How to complete this task — Check each line of the listing for the word "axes" and report the ones that have it.

______

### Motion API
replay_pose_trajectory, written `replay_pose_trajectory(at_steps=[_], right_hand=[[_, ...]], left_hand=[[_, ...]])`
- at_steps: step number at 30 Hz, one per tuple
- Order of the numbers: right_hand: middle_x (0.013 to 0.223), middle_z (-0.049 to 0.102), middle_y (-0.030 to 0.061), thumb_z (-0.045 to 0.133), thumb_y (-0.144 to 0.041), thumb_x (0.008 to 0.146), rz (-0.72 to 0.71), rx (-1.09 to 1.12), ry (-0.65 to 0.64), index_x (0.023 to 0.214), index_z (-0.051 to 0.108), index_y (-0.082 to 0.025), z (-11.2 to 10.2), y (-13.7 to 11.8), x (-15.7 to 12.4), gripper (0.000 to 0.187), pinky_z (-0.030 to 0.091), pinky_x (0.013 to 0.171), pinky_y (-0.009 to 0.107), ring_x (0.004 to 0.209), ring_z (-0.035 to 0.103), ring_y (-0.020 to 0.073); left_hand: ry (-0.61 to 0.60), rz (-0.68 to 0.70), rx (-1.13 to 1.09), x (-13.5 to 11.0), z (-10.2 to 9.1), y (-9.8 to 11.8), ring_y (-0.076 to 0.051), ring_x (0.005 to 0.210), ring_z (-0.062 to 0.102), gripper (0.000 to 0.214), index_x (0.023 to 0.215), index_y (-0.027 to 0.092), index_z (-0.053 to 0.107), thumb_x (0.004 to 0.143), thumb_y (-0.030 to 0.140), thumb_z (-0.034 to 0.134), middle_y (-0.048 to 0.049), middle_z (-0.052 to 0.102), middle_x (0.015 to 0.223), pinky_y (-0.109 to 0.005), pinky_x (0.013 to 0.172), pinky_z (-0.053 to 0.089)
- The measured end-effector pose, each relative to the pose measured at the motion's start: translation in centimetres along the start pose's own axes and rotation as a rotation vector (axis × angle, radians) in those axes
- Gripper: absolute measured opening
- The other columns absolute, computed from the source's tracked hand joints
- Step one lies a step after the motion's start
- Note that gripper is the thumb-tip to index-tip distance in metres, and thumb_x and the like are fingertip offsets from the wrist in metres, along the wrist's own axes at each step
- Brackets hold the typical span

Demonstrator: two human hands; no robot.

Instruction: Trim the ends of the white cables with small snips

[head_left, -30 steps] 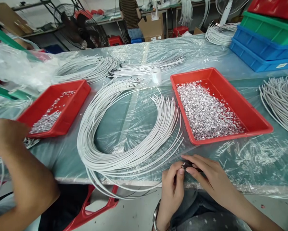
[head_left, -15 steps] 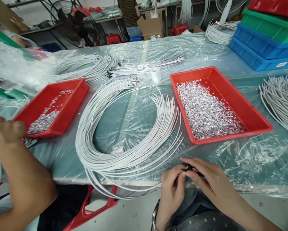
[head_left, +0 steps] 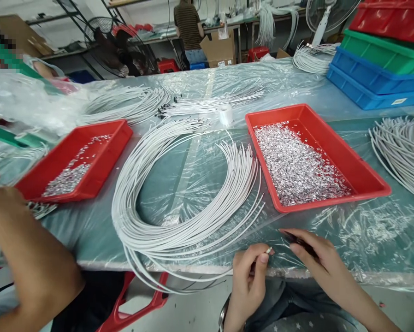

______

Solution to the exercise —
- The measured end-effector pose, each relative to the pose measured at the motion's start: translation in centimetres along the start pose's own axes and rotation as a rotation vector (axis × angle, radians) in those axes
- Note that gripper is the thumb-tip to index-tip distance in metres, and thumb_x and the like are fingertip offsets from the wrist in metres, along the wrist's own axes at each step

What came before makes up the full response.